How Your Credit Score Affects the PMI Premium You Will Pay

August 26, 2016

Most people are aware that your credit score will affect the interest rate that you will pay on loans. But what’s less well-known is that your credit score affects the PMI premium you will pay on a mortgage. PMI, also known as private mortgage insurance, is a mortgage lender requirement on low down payment loans.

The premiums that you will pay for PMI are adjusted based upon the credit score range that you fall into. The difference in that premium from one credit score range to another can be significant. In fact, it can amount to tens of thousands of dollars over the life of the loan.

What is PMI?

PMI is required on conventional mortgages where the borrower has less than 20% equity in the property. Expressed another way, it is required any time the mortgage on a property exceeds 80% of the property value.

Mortgage lenders will require PMI to reduce their risk on such loans. The general experience on mortgages is that the default rate increases as the borrower’s equity falls below 20%.

PMI is an insurance policy that pays the lender in the event that you default on the loan. They don’t pay the entire loan amount, but rather a certain percentage. Since lenders are generally able to recover much or most of the mortgage amount from the sale of the property, PMI covers only a relatively small percentage of the loan. The percentage can range between 6% and 35% of the loan amount.

PMI is collected as part of your monthly mortgage payment. You’ve probably heard the term “PITI,” which refers to Principal, Interest, Taxes and Insurance; PMI is in the insurance part of the payment.

Understand however that PMI is not homeowners insurance. That’s a type of coverage that you are also required to have; that ensures the property against physical damage.

Another important factor is that FHA mortgages use an entirely different mortgage insurance scheme, that is known as mortgage insurance premium, or simply MIP. The FHA version does not change based upon your credit score.

Your PMI Premium You Will Also Be Affected by Your Credit Score

It’s well known that credit scores have a major impact on the interest rates that will pay for any loan. That’s true of mortgages as well. Credit scores and interest rates have an inverse relationship. The higher your credit score is, the lower your interest rate will be, and vice versa.

That relationship also extends to PMI. Like all insurance policies, you pay a premium for PMI. That premium is based on a factor that changes with your credit score. It makes a major difference in the amount you will pay for your premium.

Examples of How Much Your Credit Score Will Affect PMI

The best way to demonstrate how much your credit score will affect the PMI premium you will pay is by looking at some examples.

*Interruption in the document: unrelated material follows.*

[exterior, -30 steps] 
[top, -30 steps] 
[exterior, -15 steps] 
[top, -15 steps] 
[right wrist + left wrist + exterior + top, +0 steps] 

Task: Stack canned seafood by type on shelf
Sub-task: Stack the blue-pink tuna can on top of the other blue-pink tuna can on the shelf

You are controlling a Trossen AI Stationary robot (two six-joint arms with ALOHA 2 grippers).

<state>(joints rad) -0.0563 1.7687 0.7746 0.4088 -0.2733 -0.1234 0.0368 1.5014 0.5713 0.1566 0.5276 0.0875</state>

Let’s assume that you will be borrowing $200,000 for a 30-year fixed rate mortgage that represents 95% of the value of the home you are buying or refinancing. (This is referred to within the mortgage- and mortgage insurance-industries as “loan-to-value”, or “LTV”.)

The typical mortgage insurance requirement for a loan with these terms is 30%. That means that the mortgage insurance company will pay the lender up to 30% of your loan amount in the event that you default on your loan.

We’re going to use a PMI premium rate chart from MGIC, one the largest mortgage insurance companies in the country.

Screen Shot 2016-08-15 at 11.04.02 AM

Source: https://www.mgic.com/pdfs/71-61284_bpmi_monthly.pdf

The line we want to pay attention to is the one that indicates an LTV of “95% – 90.01% on the far left. Then look at the top row in that block, where it indicates “30” in the “Coverage” column (starting with “.41”). The numbers in this row represent annual premium factors, and you’ll note that they increase as the credit score range decreases.

Your monthly mortgage insurance premium is determined by multiplying your mortgage amount by the annual premium factor, then dividing that number by 12. We can think of it as an equation that looks like this:

(Mortgage amount X Annual premium factor) divided by 12 months
Let’s calculate the PMI premium for each credit score range and see how much of an impact credit scores have.

Loan Amount Credit Score Range Premium Factor Annual PMI Premium Divided by 12 Months Monthly PMI Premium
$200,000 760+ .41 $820 / 12 $68.33
$200,000 740 – 759 .59 $1,180 / 12 $98.33
$200,000 720 – 739 .73 $1,460 / 12 $121.67
$200,000 700 – 719 .87 $1,740 / 12 $145.00
$200,000 680 – 699 1.08 $2,160 / 12 $180.00
$200,000 660 – 679 1.42 $2,840 / 12 $236.67
$200,000 640 – 659 1.50 $3,000 / 12 $250.00
$200,000 620 – 639 1.61 $3,220 / 12 $268.33

700 – 719 is considered to be a good credit score range to be in. But notice that the monthly premium is $145.33, which is more than twice the $68.33 per month that applies for a credit score of 760 or higher.

And without even doing any heavy math, you can see the monthly PMI premium for the 620 – 639 credit score range is higher than the 760+ range by an incredible $200 per month. That means that your annual premium will be $2,400 higher if your credit score is at the lowest range, compared to the highest range.

That’s how your credit score affects the PMI premium you will pay.

Moral of the story: If you need a mortgage that will require PMI do everything that you can to improve your credit score before applying for the loan.